His team-which includes Manish Sadarangani, assistant professor in the UBC department of pediatrics and investigator at BC Children's Hospital-received $954,936 to conduct research on how best to treat the disease. The team is also working to develop formal treatment guidelines for the World Health Organization.

"It may sound rudimentary, but we still do not know who gets sick and why an individual may become sicker," he says. "It's important to gain a deeper understanding of COVID-19 in order to help infected Canadians and people around the world."

Murthy is also co-investigator on a number of other projects led by researchers across Canada who also received CIHR funding to study COVID-19.

Natalie Prystajecky

Trying to answer the unknowns of COVID-19

A team of researchers from UBC, the BC Centre for Disease Control (BCCDC), and Simon Fraser University is receiving $1 million from CIHR, in addition to $150,000 they received last month from Genome BC.

The team-co-led by Natalie Prystajecky, clinical assistant professor in the department of pathology and laboratory medicine at UBC, and Dr. Mel Krajden, professor of pathology and laboratory medicine at UBC and medical director of the BCCDC Public Health Laboratory-is also trying to answer the many unknowns about COVID-19.
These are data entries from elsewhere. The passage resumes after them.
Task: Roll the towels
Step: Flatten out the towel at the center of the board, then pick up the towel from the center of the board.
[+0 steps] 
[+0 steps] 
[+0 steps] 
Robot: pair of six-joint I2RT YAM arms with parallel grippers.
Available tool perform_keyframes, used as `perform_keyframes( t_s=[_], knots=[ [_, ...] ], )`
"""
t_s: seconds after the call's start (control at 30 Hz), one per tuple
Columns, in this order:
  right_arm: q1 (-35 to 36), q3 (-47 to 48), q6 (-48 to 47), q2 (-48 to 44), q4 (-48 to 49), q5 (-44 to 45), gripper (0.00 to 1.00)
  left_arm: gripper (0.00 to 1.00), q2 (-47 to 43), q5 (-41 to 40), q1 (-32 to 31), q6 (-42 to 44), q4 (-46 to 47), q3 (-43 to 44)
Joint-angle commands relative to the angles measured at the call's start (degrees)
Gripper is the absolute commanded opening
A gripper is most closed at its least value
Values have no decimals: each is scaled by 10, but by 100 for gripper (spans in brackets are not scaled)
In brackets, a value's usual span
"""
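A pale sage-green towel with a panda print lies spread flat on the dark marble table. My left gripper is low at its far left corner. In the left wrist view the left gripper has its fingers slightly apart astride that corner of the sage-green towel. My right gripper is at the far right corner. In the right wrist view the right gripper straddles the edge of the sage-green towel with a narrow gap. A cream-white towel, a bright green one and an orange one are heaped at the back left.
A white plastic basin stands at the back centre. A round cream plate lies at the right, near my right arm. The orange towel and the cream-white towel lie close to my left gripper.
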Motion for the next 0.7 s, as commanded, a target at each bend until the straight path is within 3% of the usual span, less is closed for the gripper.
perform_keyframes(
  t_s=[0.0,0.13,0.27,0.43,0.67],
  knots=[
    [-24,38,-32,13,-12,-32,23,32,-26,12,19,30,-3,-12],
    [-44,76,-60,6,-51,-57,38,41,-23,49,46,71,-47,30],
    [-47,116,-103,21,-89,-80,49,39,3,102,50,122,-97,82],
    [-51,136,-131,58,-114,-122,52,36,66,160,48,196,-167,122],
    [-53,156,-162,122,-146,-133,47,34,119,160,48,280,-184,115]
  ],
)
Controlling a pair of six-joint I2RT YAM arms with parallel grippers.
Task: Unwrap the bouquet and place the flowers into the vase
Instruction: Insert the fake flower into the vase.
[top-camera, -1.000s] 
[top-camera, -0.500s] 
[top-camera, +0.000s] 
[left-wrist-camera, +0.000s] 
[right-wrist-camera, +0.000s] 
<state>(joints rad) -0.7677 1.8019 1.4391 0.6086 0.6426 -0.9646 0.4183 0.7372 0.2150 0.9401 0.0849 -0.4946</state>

"There are many unanswered questions about COVID-19," says Prystajecky, who is also the program head for the environmental microbiology program and the molecular microbiology and genomics program at the BCCDC Public Health Laboratory. "For us, being on the frontlines of the response, it is incredibly important to try to fill in some of these knowledge gaps."

Collaboration between researchers across Canada

A number of UBC researchers are also contributing to additional COVID-19 projects across Canada that also received CIHR funding.

UBC's Josef Penninger, director of the Life Sciences Institute and Canada 150 Chair Functional Genetics, is also co-principal investigator of an international research team led by Dr. Haibo Zhang at St. Michael's Hospital in Toronto, that received $1 million from CIHR to perform a clinical trial on patients who have tested positive for COVID-19.

Josef Penninger, Francois Jean, and Julie Bettinger

Francois Jean, associate professor in the UBC department of microbiology and immunology, is co-principal investigator of a project led by Dr. Richard Leduc at the Université de Sherbrooke, which received $856,000 from CIHR. Their research team is developing new anti-viral drug leads that target recently discovered host enzymes, which have contributed to the spread of a number of serious human viruses including the novel coronavirus that causes COVID-19 disease.

Julie Bettinger, associate professor in the division of infectious disease at UBC and investigator at BC Children's Hospital, is principal investigator of a project led by Dr. Scott Halperin at Dalhousie University that received $499,904. The project will examine the cultural dimensions of COVID-19, such as how individuals and community understand and react to the disease. The data will be used to improve the process by which public health policies are created and implemented.

The CIHR funding will support the researchers' work over the next two years. Research findings and data produced as a result of the funding will be shared rapidly and openly to inform the global public health response and to help save lives.